As initial deep learning techniques are often exploratory, it is true that many variables would on the surface seem unrelated. While biopathophysiologic links can indeed be created related to escalating PEEP (e.g., worsening microvascular/endothelial injury in the pulmonary vasculature potentially related to cytokine storm/inflammation as a response to a brewing infection or pulmonary edema from endovascular injury and leak and fluid delivery) – the beauty of a deep learning model approach is it reduces clinician bias that a variable (or set of variables) is or is not related to the outcome of interest. As the literature shows – many models have been able to identify constellations of variables that would go otherwise unheeded as heralds to a patient event (11, 19).
Window-Wise Study Design
The onset of PSI* is defined as a positive blood culture time after a CVL was inserted, succeeded by a new antibiotic administration for at least four days. Hospitalized patients in the cohort could have a CVL at the time of admission or received at least one during hospitalization time. We restricted our analysis to blood cultures with specimen collection timestamps while the patient had a CVL during hospitalization. A patient may become infected multiple times during a single hospitalization. However, for the purposes of this analysis, we censored hospitalizations after the first PSI* event for a patient if present.
To predict the onset of PSI* in a real-time setting, we used a window-wise study design (Figure 1). We started monitoring a patient from admission or first line insertion time, whichever was earlier. We then aimed to predict whether a patient would have a PS* in the next window of 48 h; this prediction window was selected to give health providers enough time to intervene to potentially prevent a PSI*, for example by removing high risk CVLs or other interventions. Every 8 h, the model would incorporate new information obtained and make another prediction for the subsequent 48 h. The 8 h sliding window was selected to reflect the cadence of shift changes and rounds, particularly in the ICUs at our institution. Even if the windows do not correspond specifically to shift changes and rounds, we nonetheless felt that more frequent updates would yield more relevant information for clinicians. All 48 h windows that included a PSI* time were labeled as positive and the rest were negative.

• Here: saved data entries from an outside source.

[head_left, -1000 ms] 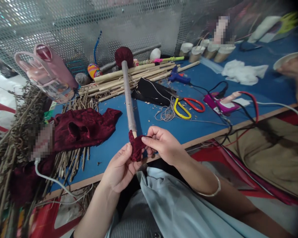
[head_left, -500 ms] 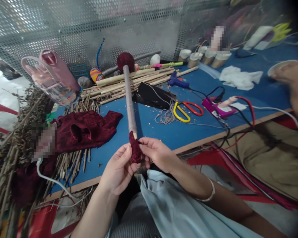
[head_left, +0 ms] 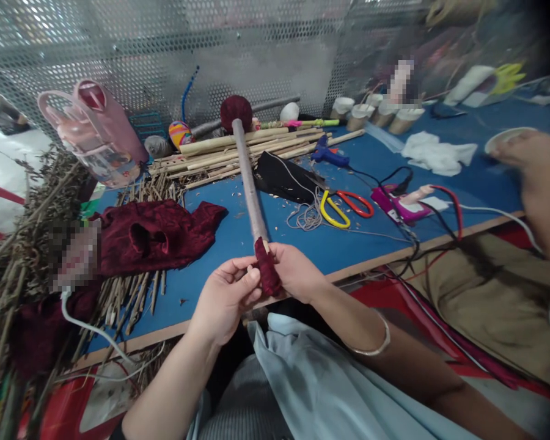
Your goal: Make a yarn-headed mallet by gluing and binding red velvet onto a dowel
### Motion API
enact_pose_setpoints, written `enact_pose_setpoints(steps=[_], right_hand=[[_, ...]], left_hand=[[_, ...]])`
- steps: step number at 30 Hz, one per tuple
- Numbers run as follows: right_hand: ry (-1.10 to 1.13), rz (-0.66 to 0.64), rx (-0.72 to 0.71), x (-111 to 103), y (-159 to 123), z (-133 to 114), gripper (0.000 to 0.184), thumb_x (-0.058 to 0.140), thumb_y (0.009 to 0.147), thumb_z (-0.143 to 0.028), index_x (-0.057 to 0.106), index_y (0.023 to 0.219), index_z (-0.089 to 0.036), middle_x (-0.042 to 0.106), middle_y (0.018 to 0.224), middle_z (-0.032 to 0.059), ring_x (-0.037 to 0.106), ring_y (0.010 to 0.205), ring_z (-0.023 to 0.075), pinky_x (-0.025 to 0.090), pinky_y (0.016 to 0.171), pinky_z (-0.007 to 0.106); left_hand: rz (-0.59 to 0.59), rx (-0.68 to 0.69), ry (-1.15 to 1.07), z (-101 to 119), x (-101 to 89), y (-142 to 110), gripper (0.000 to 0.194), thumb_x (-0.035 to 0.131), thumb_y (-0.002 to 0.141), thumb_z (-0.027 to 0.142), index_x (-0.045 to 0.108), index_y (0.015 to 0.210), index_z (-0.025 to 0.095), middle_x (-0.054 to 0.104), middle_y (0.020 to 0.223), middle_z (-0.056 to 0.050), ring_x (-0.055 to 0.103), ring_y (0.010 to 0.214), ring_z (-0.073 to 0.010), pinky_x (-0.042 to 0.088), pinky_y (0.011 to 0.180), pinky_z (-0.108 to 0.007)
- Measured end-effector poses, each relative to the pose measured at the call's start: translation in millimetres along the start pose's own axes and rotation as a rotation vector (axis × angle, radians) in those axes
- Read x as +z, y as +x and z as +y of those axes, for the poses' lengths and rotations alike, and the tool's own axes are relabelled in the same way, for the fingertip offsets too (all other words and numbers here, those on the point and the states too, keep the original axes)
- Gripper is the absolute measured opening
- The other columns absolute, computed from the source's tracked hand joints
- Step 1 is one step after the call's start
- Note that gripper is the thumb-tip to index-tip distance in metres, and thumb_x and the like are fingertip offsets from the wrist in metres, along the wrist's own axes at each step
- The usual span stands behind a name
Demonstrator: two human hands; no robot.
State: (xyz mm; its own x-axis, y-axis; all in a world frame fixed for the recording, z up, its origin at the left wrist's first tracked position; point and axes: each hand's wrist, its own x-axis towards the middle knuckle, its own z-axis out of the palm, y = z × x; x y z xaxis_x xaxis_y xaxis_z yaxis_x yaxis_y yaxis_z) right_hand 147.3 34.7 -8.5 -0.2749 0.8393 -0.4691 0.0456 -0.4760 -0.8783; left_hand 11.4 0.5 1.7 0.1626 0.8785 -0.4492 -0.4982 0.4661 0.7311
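A long stick [head_left: 246, 174] covered in grey material points away from me, with a dark red ball [head_left: 236, 114] at its far end. Dark red cloth [head_left: 266, 269] wraps its near end, and a bit of pale wood shows at the cloth's upper edge. My right hand [head_left: 297, 273] grips this wrapped end from the right, its fingers partly hidden behind it. From the left, my left hand [head_left: 229, 292] pinches at the cloth's side with thumb and fingers. More dark red velvety fabric [head_left: 153, 238] lies on the table to the left.
Yellow-and-red-handled scissors [head_left: 343, 208], grey cord [head_left: 306, 217], black cloth [head_left: 284, 177] and a blue glue gun [head_left: 329, 153] lie right of the stick. Wooden sticks [head_left: 229, 150] lie behind. Dried stalks and a pink bottle [head_left: 91, 146] stand left. Another person's hand [head_left: 522, 150] holds a bowl at right.
The wrapped near end has shifted right and turned slightly. My right hand has moved round behind it, and my left thumb has moved lower, beside the cloth.
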Motion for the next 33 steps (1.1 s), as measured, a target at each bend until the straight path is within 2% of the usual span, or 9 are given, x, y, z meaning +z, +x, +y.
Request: enact_pose_setpoints(steps=[4,9,12,15,17,22,26,30,33], right_hand=[[-0.010,-0.015,-0.116,-0.9,-4.1,0.5,0.030,0.075,0.059,-0.030,0.051,0.069,-0.016,0.053,0.052,-0.0048,0.045,0.042,0.0059,0.034,0.038,0.016],[-0.288,0.006,-0.302,-17.2,-20.8,-2.7,0.014,0.065,0.069,-0.019,0.055,0.078,-0.017,0.058,0.066,-0.0019,0.051,0.056,0.0085,0.039,0.048,0.017],[-0.374,0.028,-0.285,-30.5,-25.9,-10.0,0.024,0.059,0.070,-0.014,0.055,0.093,-0.019,0.058,0.069,-0.0021,0.051,0.057,0.0092,0.041,0.048,0.018],[-0.167,0.100,-0.202,-33.5,-14.3,-20.3,0.033,0.053,0.076,-0.020,0.048,0.109,-0.021,0.060,0.081,0.0012,0.055,0.061,0.0114,0.044,0.046,0.020],[-0.064,0.078,-0.161,-25.9,0.0,-25.0,0.033,0.054,0.078,-0.029,0.047,0.109,-0.019,0.061,0.082,0.0031,0.056,0.062,0.0128,0.043,0.045,0.022],[0.024,0.002,-0.266,8.0,16.7,-20.6,0.026,0.059,0.071,-0.021,0.049,0.094,-0.018,0.051,0.057,-0.0055,0.044,0.050,0.0082,0.033,0.047,0.019],[0.257,-0.228,-0.300,22.1,10.4,-10.2,0.023,0.051,0.072,-0.019,0.045,0.094,-0.019,0.047,0.053,-0.0076,0.039,0.048,0.0072,0.029,0.047,0.019],[0.320,-0.411,-0.247,24.0,23.4,-6.6,0.022,0.051,0.069,-0.022,0.047,0.091,-0.018,0.047,0.054,-0.0065,0.040,0.047,0.0075,0.029,0.045,0.018],[0.227,-0.392,-0.119,23.3,36.1,-9.8,0.019,0.050,0.070,-0.021,0.047,0.088,-0.019,0.049,0.057,-0.0056,0.039,0.042,0.0064,0.023,0.037,0.017]], left_hand=[[0.055,0.090,0.083,-8.1,3.8,1.8,0.034,0.084,0.057,0.029,0.069,0.084,0.013,0.063,0.060,0.003,0.054,0.046,-0.0021,0.047,0.049,-0.012],[0.115,0.149,0.296,-11.8,2.9,2.0,0.025,0.077,0.065,0.032,0.071,0.081,0.014,0.068,0.062,0.000,0.054,0.047,-0.0045,0.045,0.047,-0.014],[0.210,0.310,0.450,-15.5,1.2,2.1,0.017,0.073,0.068,0.028,0.072,0.079,0.015,0.071,0.069,-0.001,0.060,0.057,-0.0076,0.048,0.055,-0.016],[0.296,0.434,0.581,-21.7,-0.5,3.4,0.013,0.067,0.073,0.026,0.070,0.080,0.016,0.072,0.070,-0.001,0.061,0.058,-0.0090,0.049,0.056,-0.018],[0.288,0.483,0.686,-25.5,-1.1,4.3,0.012,0.063,0.076,0.025,0.069,0.082,0.016,0.071,0.069,-0.001,0.061,0.056,-0.0099,0.049,0.055,-0.020],[0.292,0.753,0.935,-30.0,-7.2,-7.6,0.011,0.061,0.079,0.019,0.068,0.086,0.019,0.071,0.076,0.000,0.064,0.064,-0.0109,0.051,0.065,-0.022],[0.303,0.941,0.892,-32.8,-18.2,-26.7,0.014,0.064,0.076,0.015,0.065,0.090,0.021,0.069,0.078,0.002,0.063,0.066,-0.0100,0.051,0.064,-0.020],[0.387,0.944,0.808,-30.5,-21.2,-30.1,0.016,0.066,0.075,0.014,0.062,0.089,0.019,0.067,0.076,0.002,0.062,0.063,-0.0089,0.050,0.060,-0.018],[0.398,0.799,0.737,-23.2,-18.2,-25.1,0.016,0.066,0.075,0.018,0.061,0.090,0.018,0.066,0.074,0.001,0.062,0.064,-0.0085,0.050,0.062,-0.018]])
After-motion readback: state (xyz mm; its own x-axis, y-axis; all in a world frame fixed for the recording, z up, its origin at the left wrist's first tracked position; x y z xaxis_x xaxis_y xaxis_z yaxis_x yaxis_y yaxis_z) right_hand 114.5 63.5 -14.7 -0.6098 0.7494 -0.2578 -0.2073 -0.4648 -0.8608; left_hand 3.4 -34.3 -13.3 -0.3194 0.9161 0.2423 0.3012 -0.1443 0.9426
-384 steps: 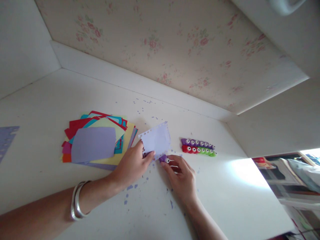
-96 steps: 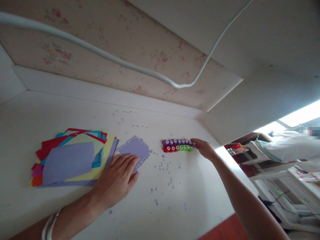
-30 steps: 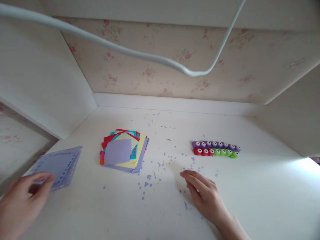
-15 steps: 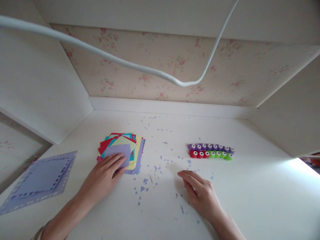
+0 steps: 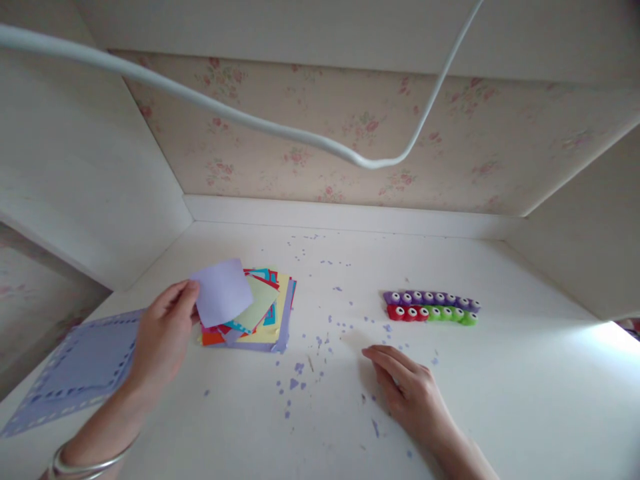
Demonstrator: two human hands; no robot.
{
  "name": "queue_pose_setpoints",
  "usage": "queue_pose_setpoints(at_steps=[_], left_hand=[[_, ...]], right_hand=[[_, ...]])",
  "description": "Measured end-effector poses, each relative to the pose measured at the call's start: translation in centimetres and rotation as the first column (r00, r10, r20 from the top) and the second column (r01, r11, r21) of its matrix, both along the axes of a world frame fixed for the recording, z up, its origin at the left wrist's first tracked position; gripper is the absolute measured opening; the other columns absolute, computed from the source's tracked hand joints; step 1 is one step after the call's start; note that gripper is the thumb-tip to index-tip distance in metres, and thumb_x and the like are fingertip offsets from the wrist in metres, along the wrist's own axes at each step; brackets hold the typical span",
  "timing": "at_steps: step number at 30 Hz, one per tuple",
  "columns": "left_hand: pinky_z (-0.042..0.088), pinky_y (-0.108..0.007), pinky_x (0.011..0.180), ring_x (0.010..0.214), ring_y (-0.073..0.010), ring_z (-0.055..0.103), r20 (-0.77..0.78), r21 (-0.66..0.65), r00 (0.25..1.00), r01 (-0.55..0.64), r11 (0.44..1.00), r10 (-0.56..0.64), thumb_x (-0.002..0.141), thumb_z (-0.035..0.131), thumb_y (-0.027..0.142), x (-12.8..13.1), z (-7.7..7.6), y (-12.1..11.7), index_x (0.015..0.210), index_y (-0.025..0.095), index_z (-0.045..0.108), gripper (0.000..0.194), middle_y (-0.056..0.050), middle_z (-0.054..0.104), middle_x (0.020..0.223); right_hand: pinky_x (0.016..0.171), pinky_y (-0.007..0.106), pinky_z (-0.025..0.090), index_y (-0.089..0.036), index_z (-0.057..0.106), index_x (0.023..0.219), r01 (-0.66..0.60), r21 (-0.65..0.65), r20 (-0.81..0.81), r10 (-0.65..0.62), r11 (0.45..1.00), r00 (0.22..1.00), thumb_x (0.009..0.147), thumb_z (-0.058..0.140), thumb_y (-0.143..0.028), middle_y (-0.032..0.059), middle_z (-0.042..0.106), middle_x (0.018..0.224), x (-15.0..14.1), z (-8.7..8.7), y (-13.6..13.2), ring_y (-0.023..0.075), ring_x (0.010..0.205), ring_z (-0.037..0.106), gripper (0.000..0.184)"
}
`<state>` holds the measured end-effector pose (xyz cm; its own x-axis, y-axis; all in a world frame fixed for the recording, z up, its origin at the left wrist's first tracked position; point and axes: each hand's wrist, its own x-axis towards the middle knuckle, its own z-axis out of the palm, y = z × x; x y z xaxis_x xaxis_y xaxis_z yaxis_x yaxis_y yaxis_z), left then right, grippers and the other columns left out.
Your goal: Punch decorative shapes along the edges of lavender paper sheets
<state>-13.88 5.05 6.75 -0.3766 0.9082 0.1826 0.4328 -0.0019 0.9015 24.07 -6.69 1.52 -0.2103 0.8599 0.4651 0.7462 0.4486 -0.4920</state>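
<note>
A small square of light purple paper [image 5: 224,293] is pinched by one edge between the thumb and fingers of my left hand [image 5: 167,327]. It is lifted over the left part of a stack of colored paper [image 5: 281,313], hiding some of it. Pale green, yellow, red, blue and purple sheets show in the stack, lying at different angles. My right hand [image 5: 405,387] rests on its side on the white table, fingers curled and close together, with nothing visible in them. Small purple paper scraps [image 5: 294,383] are scattered between the hands.
Two rows of purple, red and green eye-topped pieces [image 5: 433,305] stand beyond my right hand. At the left edge lies a larger purple sheet with a punched border [image 5: 75,363]. A white cable [image 5: 280,130] hangs across the view, before the floral back wall [image 5: 365,127].
My left hand has gone from lying on the stack to holding up the purple square, and has moved left. My right hand stays in nearly the same place.
</note>
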Motion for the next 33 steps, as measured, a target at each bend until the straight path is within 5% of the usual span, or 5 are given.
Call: queue_pose_setpoints(at_steps=[3,9,15,26,33], left_hand=[[0.053,-0.030,0.060,0.073,-0.0220,0.068,-0.073,-0.045,0.997,0.028,0.999,-0.031,0.089,0.045,0.059,-0.3,-0.1,2.0,0.107,0.016,0.062,0.049,-0.005,0.071,0.086],[0.049,-0.033,0.074,0.085,-0.0268,0.069,-0.315,-0.106,0.947,0.029,0.994,-0.061,0.083,0.056,0.047,-0.7,-3.1,3.0,0.099,0.020,0.070,0.034,-0.006,0.074,0.089],[0.050,-0.032,0.077,0.085,-0.0241,0.070,-0.709,-0.028,0.687,0.199,0.980,-0.160,0.096,0.043,0.047,-1.0,-4.3,2.3,0.108,0.021,0.066,0.037,-0.006,0.074,0.096],[0.047,-0.045,0.098,0.111,-0.0317,0.062,-0.821,-0.033,0.530,0.325,0.945,-0.211,0.088,0.057,0.058,0.1,-5.0,1.0,0.123,0.019,0.056,0.053,-0.012,0.066,0.122],[0.049,-0.042,0.095,0.109,-0.0300,0.064,-0.783,-0.057,0.575,0.311,0.949,-0.235,0.088,0.058,0.055,-0.2,-5.3,1.3,0.126,0.021,0.054,0.052,-0.011,0.066,0.121]], right_hand=[[0.076,0.027,0.062,-0.022,0.068,0.111,0.004,-0.006,0.003,-0.004,1.000,1.000,0.093,0.043,-0.008,0.0078,0.075,0.107,0.0,-0.2,0.1,0.0183,0.092,0.074,0.034],[0.077,0.026,0.062,-0.021,0.069,0.111,0.008,-0.021,-0.021,-0.008,1.000,1.000,0.093,0.043,-0.009,0.0085,0.075,0.106,-0.1,0.1,0.4,0.0181,0.093,0.074,0.034],[0.076,0.025,0.062,-0.021,0.071,0.109,0.009,-0.031,-0.024,-0.010,0.999,1.000,0.093,0.045,-0.011,0.0086,0.076,0.104,-0.2,0.4,0.6,0.0183,0.091,0.075,0.032],[0.078,0.025,0.062,-0.021,0.070,0.109,0.014,-0.062,-0.006,-0.014,0.998,1.000,0.094,0.045,-0.012,0.0086,0.075,0.105,0.0,0.3,0.6,0.0179,0.092,0.074,0.031],[0.078,0.024,0.061,-0.021,0.070,0.108,0.017,-0.062,0.000,-0.017,0.998,1.000,0.095,0.046,-0.014,0.0088,0.075,0.105,0.0,0.0,0.7,0.0177,0.092,0.074,0.029]])
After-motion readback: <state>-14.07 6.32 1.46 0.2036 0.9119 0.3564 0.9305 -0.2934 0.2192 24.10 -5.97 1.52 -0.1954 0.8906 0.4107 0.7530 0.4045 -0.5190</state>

Figure 1. The window-wise study design. If a patient had a documented CVL that was not documented as removed at the time of admission, the start point of the analysis would be the admission time. Otherwise, the start point would be the first line insertion time. The prediction window was 48 h with an 8 h sliding window until the end of the patient's hospitalization or removal of the last CVL. When the onset of CLABSI occurred within a 48 h prediction window, that window was considered positive (red), while the rest (blue) were labeled as negative. The prediction was performed at the start of each arrow.
The patient encounters were split into training (80%) and testing (20%). The train-test split procedure is used to estimate the performance of machine learning algorithms when they are used to make predictions on data not used to train the model. We followed the commonly used 80-20 split in order to provide enough examples for the models to learn. Additionally, 10% of the training set was used as the validation set to optimize the model's settings and tune the model's hyperparameters. After preprocessing the data and removing collinearity, there were 135 features to feed into the prediction model. The list of 135 features and the details on preprocessing are described in Appendix A. The PSI* prevalence in the window-wise study was 0.34%, meaning that approximately 1/300 of the 48 h time windows contained the onset of a PSI*.
Models
Real-time prediction of PSI* is an extremely class-imbalanced problem (see below). To tackle this challenge, we started with a Long Short-Term Memory (LSTM) model (23, 24), a recurrent neural network model capable of dealing with long sequences of data that has performed well for adult sepsis prediction (25). To improve the performance of this model on an extremely class-imbalanced dataset, we hypothesized that:
Hypothesis 1: Penalizing false positives and false negatives in the optimization function (focal loss) will improve model performance. In extremely class-imbalanced modeling, the model is biased towards the majority class which in our case is not having an onset of PSI*. In machine learning models, a loss function value is a measure of how far off a model's prediction is from the actual outcome value, and the algorithms are optimized to minimize this value. Focal loss reduces the loss of well-classified examples, emphasizing the false positives and negatives (26). We hypothesized that a focal loss function would improve performance relative to traditional methods for dealing with imbalanced data such as under-sampling the majority class.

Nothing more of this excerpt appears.